ABOUT THIS TASK: How many lines of the data contain the word "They"? Give only that number.

----------------

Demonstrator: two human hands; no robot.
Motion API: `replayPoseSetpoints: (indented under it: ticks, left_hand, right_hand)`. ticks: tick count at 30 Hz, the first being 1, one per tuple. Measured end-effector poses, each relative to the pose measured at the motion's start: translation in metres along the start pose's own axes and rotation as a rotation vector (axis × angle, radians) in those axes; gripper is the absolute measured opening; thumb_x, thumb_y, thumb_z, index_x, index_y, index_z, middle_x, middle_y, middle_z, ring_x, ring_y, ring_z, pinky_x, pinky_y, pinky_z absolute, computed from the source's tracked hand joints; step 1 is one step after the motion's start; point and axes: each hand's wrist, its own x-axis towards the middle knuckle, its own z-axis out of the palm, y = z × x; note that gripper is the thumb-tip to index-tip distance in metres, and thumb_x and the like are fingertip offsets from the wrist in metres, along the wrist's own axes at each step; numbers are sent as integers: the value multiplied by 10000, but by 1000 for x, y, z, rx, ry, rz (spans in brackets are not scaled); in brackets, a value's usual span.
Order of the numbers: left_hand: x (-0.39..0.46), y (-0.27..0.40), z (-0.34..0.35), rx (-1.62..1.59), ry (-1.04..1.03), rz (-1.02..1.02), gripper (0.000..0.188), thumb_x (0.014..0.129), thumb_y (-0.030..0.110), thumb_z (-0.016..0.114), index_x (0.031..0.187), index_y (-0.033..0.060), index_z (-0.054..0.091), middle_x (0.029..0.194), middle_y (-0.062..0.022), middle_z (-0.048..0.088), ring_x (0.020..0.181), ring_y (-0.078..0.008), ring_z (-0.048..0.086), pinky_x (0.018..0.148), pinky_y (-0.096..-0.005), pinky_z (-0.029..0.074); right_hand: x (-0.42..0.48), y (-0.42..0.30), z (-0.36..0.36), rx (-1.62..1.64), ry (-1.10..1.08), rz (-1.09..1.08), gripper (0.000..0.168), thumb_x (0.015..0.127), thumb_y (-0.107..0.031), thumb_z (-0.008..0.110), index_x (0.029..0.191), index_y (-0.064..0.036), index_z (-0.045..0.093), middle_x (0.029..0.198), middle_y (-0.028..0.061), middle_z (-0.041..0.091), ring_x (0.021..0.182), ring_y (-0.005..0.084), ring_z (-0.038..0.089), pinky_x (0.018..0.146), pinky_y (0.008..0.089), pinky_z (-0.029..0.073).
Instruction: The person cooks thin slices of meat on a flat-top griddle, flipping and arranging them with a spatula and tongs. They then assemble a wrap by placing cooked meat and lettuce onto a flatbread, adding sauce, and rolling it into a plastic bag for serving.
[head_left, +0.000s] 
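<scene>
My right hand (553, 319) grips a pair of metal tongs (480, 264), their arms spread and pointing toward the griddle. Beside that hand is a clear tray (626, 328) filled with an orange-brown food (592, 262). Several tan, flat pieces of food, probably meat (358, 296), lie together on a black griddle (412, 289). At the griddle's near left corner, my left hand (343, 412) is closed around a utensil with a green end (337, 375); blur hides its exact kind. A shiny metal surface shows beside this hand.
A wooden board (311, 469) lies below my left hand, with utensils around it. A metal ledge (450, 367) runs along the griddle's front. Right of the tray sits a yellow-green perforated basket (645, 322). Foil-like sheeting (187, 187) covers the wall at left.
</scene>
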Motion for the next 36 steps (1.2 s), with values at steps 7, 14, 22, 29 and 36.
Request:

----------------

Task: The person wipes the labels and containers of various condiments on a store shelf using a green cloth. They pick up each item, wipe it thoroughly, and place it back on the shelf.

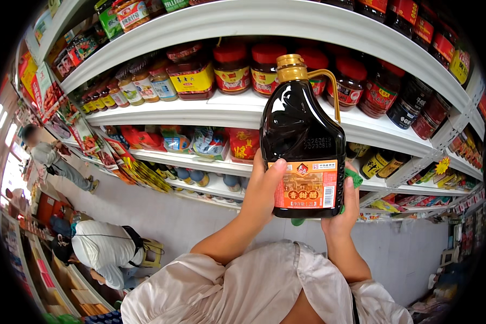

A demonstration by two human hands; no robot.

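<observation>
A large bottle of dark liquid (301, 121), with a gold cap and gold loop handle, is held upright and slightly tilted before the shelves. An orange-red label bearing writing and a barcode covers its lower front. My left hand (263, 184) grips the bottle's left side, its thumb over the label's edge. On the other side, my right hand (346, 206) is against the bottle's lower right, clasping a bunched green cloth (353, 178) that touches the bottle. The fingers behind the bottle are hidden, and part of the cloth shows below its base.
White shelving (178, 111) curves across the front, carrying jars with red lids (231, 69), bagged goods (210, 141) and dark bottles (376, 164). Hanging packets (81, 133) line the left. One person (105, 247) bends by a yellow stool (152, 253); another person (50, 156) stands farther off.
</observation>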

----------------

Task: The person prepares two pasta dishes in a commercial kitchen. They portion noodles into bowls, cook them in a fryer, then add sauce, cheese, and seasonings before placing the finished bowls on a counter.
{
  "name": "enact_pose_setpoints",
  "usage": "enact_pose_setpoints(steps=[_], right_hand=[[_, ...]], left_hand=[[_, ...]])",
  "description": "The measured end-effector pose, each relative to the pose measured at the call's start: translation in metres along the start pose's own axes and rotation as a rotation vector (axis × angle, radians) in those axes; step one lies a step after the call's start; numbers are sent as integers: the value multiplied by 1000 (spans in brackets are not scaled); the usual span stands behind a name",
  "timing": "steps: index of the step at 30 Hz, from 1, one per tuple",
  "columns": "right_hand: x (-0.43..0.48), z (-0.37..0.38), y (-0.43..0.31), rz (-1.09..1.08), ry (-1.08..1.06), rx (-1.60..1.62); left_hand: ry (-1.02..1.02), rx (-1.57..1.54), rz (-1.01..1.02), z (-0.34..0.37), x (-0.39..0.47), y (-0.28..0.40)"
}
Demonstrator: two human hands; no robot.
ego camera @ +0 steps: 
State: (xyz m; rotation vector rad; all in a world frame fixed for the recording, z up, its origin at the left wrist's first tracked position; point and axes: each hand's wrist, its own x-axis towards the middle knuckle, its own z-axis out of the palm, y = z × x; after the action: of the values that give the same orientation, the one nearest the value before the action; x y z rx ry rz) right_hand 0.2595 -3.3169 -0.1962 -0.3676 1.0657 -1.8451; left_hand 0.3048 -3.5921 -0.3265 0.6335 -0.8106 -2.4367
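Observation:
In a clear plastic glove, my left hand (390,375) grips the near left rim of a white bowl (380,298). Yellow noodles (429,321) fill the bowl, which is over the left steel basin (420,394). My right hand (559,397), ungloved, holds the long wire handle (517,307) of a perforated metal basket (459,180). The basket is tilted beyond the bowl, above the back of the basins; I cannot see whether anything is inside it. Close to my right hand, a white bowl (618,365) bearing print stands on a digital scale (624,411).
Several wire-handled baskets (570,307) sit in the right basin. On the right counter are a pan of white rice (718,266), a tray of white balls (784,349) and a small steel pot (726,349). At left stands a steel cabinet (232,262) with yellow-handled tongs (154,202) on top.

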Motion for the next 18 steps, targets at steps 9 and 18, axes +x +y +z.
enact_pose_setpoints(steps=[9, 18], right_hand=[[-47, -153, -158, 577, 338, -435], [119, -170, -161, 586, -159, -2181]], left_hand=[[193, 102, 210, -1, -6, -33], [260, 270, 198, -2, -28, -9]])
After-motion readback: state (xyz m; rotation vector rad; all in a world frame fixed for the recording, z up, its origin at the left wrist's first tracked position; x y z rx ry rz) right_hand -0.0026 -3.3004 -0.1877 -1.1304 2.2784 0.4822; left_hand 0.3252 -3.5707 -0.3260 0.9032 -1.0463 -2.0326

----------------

PROBLEM SOLUTION: 3